When the camp counselors found Agatha’s body, they recited an incantation until sunrise. You know, like normal teenaged counselors at a camp during the height of the Satanic panic were prone to do. Cut to ’87 and some dillhole (Spencer List) who wishes he was Jackson Rathbone somehow convinces all of his fellow counselors to stick themselves with needles (just say no, kids) in an effort to summon Nurse Agatha.
It isn’t clear why this mondo pud wants to resurrect the long-dead Nurse Agatha. Apparently, the promise of beer, drugs and poon was insufficient reward for this over-the-top chode. Still, everyone complies, sucking their blood up into some of the fakest movie prop syringes in history and screaming Agatha’s name at the Heavens. Again, your guess is as good as mine.
Meanwhile, the dillhole’s older brother, Shawn (Tyler Elliot Burke, one of few decent actors on board) misplaces the kids he’s supposed to be driving home after the camp’s school bus breaks down beside a cornfield (what else?). That’s when this puppy begins to purr, but even the assurance of action isn’t enough to keep She Came from the Woods from going totally off the reservation.
A distinction must be made between cliché and homage; just because a flick can recall every genre trope does not make it a viable work of art. A true homage pays tribute while blazing its own trail with something fresh. She Came from the Woods goes nowhere fast and keeps us there with it for 101 minutes of lifeless storytelling and plangent screaming.
:: Mild Spoilers Ahead ::
Erik Bloomquist is especially vexing as the dead-behind-the-eyes creep Danny who spends his time trying to hook up with Kellie (Emily Keefe), the prettiest girl at summer camp. When she rebuffs his lame advances, he does something so egregious it culminates in some significant bloodshed.
While surprising, the sequence doesn’t quite rise to the level of What The Fuck Did I Just Watch? Instead, Danny’s outburst and the resulting carnage plays like a weak rehash of 2000s Kids Gone Wild flicks like Larry Clark’s Bully. Again, nothing groundbreaking or particularly interesting here. We’ve seen it all before and we’ve seen it done far better.
The second act sound effects are worthy of a dollar store clearance bin, the music cues are derivative, and the jokes involving small children run amok just don’t land.
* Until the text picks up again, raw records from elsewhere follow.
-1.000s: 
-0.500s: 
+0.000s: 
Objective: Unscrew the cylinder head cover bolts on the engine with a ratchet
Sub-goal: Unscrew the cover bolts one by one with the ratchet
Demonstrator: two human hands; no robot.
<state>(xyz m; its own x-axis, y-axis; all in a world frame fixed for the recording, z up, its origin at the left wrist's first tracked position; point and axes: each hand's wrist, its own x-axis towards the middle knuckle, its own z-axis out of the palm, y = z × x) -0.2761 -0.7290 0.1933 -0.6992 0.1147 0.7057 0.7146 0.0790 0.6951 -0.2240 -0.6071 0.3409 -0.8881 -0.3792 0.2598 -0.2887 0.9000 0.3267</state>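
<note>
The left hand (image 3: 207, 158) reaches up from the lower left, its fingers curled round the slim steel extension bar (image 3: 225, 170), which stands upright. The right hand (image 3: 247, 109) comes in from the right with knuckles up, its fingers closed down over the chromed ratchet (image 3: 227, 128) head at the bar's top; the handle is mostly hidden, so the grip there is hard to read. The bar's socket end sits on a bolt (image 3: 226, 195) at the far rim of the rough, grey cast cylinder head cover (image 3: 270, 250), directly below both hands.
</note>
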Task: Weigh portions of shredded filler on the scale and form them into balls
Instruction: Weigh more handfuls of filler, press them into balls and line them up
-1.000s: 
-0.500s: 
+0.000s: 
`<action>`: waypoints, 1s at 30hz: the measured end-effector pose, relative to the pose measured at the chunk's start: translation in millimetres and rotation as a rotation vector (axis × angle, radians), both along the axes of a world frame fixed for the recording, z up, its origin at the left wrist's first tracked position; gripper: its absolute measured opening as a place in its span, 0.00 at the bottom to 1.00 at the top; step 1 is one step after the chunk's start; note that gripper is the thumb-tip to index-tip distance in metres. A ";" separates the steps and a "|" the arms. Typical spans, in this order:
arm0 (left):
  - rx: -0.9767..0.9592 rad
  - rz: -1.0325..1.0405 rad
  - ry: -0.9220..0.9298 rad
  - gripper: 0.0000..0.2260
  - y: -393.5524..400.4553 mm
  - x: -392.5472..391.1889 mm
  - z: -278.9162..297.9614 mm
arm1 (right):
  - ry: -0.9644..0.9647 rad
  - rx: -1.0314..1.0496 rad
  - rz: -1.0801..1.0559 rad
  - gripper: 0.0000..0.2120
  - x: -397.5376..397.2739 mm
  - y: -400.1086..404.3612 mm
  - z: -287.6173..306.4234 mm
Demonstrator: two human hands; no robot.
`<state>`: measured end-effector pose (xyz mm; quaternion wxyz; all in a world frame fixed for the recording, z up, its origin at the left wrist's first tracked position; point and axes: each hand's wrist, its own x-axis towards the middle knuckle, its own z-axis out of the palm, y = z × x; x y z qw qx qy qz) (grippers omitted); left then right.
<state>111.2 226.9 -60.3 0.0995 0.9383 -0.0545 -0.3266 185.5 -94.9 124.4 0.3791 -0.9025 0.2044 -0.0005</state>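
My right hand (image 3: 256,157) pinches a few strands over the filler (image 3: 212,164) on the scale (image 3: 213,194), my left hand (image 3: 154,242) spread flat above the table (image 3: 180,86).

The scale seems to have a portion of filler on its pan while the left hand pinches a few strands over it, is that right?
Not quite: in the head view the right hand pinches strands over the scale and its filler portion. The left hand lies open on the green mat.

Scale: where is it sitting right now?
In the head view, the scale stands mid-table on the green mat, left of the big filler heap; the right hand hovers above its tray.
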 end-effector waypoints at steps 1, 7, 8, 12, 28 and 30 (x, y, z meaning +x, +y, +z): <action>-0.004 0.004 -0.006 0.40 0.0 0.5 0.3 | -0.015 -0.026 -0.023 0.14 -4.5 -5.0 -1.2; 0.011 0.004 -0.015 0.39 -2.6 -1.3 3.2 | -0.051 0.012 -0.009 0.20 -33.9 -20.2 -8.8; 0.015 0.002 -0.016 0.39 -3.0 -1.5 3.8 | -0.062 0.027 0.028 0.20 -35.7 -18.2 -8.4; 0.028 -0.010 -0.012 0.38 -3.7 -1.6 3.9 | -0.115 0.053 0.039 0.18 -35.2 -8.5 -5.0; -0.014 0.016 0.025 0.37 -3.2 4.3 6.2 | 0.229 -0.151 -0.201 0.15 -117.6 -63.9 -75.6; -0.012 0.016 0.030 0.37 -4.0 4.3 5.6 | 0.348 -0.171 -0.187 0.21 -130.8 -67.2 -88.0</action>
About the only thing that made me laugh here was the mullet-headed asshole, Dylan (played with the requisite ick factor by Adam Weppler), stomping a kid to death before beating a hasty retreat.
It is telling that the most satisfying sequence in She Came from the Woods involves the protracted murder of the guy who directed this movie. And thankfully, Danny’s ill-timed passing draws Sadler’s Gilbert McAlister out of retirement. Alas, even that can’t say this flick from the trap of its tropes.
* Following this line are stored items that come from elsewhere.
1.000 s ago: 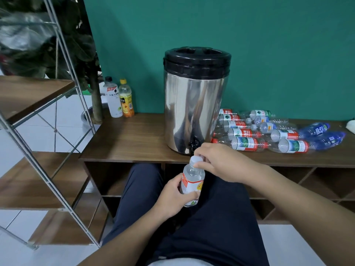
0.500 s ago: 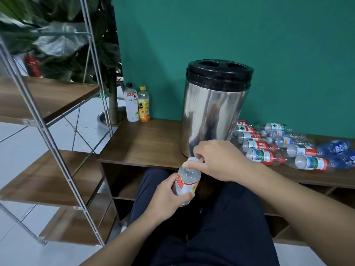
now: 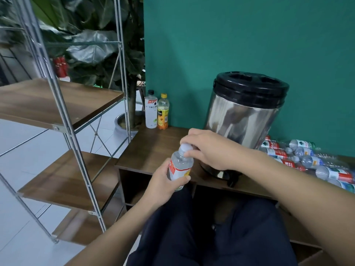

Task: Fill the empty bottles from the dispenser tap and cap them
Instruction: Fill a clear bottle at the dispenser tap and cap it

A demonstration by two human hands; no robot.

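Observation:
My left hand (image 3: 163, 182) grips a small clear bottle (image 3: 179, 166) with a red and white label, held tilted over my lap in front of the table edge. My right hand (image 3: 207, 148) pinches its white cap (image 3: 185, 146) on the bottle's neck. The steel dispenser (image 3: 244, 116) with a black lid stands on the wooden table (image 3: 153, 150) behind my right hand. Its black tap (image 3: 232, 182) pokes out below my right wrist. A pile of empty bottles (image 3: 307, 160) lies on the table to the right of the dispenser.
Two capped bottles, one white (image 3: 151, 112) and one yellow (image 3: 162, 113), stand at the table's back left corner. A metal shelf rack (image 3: 63, 116) with wooden boards rises on the left, with a potted plant (image 3: 126, 121) behind it. A teal wall backs the table.
The camera has swung left, so the dispenser and bottle pile sit further right in view. Both hands keep hold of the bottle and cap, now left of the tap.

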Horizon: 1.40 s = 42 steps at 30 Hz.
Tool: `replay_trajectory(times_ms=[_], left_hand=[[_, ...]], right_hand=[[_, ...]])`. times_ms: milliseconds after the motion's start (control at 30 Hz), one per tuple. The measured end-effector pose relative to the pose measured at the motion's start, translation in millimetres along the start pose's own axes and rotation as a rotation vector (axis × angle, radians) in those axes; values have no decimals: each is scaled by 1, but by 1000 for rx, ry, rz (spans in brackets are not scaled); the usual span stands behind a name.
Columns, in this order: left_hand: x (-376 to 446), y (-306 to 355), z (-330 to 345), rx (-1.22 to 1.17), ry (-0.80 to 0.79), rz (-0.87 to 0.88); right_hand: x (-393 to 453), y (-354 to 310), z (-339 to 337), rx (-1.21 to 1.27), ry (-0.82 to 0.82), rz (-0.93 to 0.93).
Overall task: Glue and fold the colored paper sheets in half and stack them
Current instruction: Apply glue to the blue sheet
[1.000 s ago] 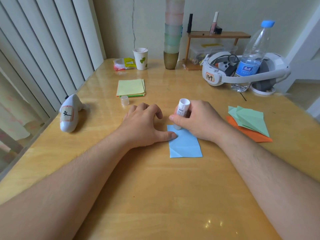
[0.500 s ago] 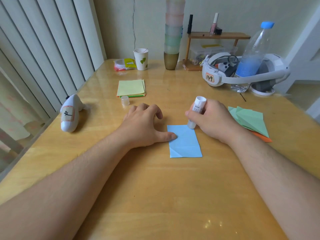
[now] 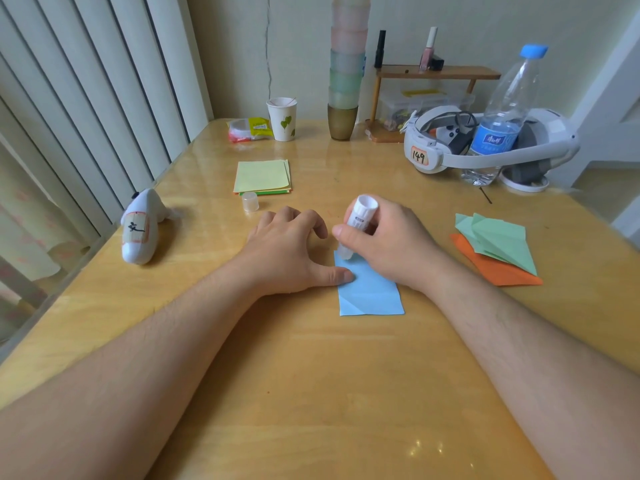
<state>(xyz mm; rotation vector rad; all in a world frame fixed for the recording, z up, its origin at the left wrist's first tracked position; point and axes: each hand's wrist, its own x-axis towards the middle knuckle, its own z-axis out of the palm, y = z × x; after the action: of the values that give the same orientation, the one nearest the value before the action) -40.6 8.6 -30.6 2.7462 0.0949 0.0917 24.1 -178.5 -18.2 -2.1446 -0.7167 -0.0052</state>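
Note:
A light blue paper sheet [image 3: 372,294] lies flat in the middle of the wooden table [image 3: 311,393]. My left hand [image 3: 289,252] rests on the table with its thumb pressing the sheet's left edge. My right hand [image 3: 388,242] grips a white glue stick [image 3: 358,218], tilted, with its tip touching the sheet's top left corner. The stick's clear cap [image 3: 250,201] stands just below a stack of yellow and green sheets [image 3: 262,176] at the back. Folded green sheets [image 3: 498,242] lie on an orange one [image 3: 502,273] at the right.
A white handheld device [image 3: 140,230] lies at the left edge. At the back stand a paper cup [image 3: 282,117], a tall stack of cups [image 3: 346,84], a small wooden shelf [image 3: 436,72], a headset [image 3: 485,147] and a water bottle [image 3: 502,112].
My right hand slid the glue stick from the sheet's top left corner to the top right, then back to the top left. My left hand has stayed in place.

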Motion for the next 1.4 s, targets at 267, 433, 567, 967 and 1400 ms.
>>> replay_trajectory(times_ms=[267, 433, 567, 967, 1400], left_hand=[[-1, 2, 0, 6, 1, -9], [0, 0, 1, 10, 0, 0], [0, -4, 0, 5, -21, 14], [-3, -13, -2, 94, -49, 64], [-3, -12, -3, 96, -67, 54]], right_hand=[[1, -1, 2, -56, -90, 9], [2, 1, -4, -74, -111, 26], [0, 9, -15, -84, -91, 67], [-8, 19, -31, -107, -54, 90], [-3, 18, -20, 121, 127, 88]])
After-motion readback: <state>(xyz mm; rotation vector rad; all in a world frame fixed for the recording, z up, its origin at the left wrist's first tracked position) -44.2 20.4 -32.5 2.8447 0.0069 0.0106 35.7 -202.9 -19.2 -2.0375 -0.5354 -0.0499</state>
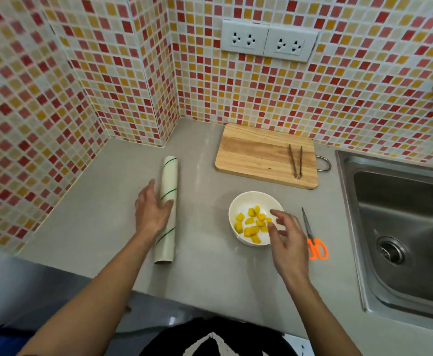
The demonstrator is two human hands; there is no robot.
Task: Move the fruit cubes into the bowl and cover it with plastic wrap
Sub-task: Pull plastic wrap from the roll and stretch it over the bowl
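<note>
Now L hand (151, 210) flat on wrap roll (167, 209), R hand (288, 241) grip wide over bowl (238, 205).

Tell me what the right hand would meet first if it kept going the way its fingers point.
The right hand points up-left over the white round bowl, so it would probably first reach the yellow fruit cubes inside. Its height above the rim is unclear from this single view.

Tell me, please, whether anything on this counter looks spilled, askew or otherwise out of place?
Nothing stands out. The fruit cubes are all inside the bowl, the cutting board is bare except for the tongs, and the plastic wrap roll and scissors lie flat on the counter.
</note>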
Anything that can go wrong will go wrong in spectacularly dull fashion (a peace officer’s truck breaks down just as soon as he arrives, kids go missing at the worst possible time, friends are found savaged, surrounded by mason jars full of blood. Again, you can get this level of pseudo-scary at a Spirit Halloween pop-up.
The third act exposition dump (courtesy of the brilliant but underutilized William Sadler) keeps the viewer engaged, but only on the most fundamental level. This is perfectly average made-for-TV moviemaking in action, not that there is anything wrong with that. As many a man with a small dick will surely hear throughout their lives, average is just fine.
As someone who has made a low-budget movie that turned out poorly due to creative oversights, technical setbacks, and the many unfortunate clusterfucks indie filmmakers perpetually encounter, I hate to say an unkind word about someone else’s work. I know how much work and sacrifice goes into making even the worst possible movie. Generally, I do not write negative reviews.
I say all this to stress exactly how much She Came from the Woods put me off. It is worth mentioning that I expressly requested to review this movie after finding out it was a Tubi original, Tubi being my favorite hub for free genre content. I should have known better after their utterly pointless Terror Train reboot and its equally arbitrary sequel. Some things deserve to remain dead—Nurse Agatha, parachute pants, slap bracelets and, yes, the 80s summer camp slasher.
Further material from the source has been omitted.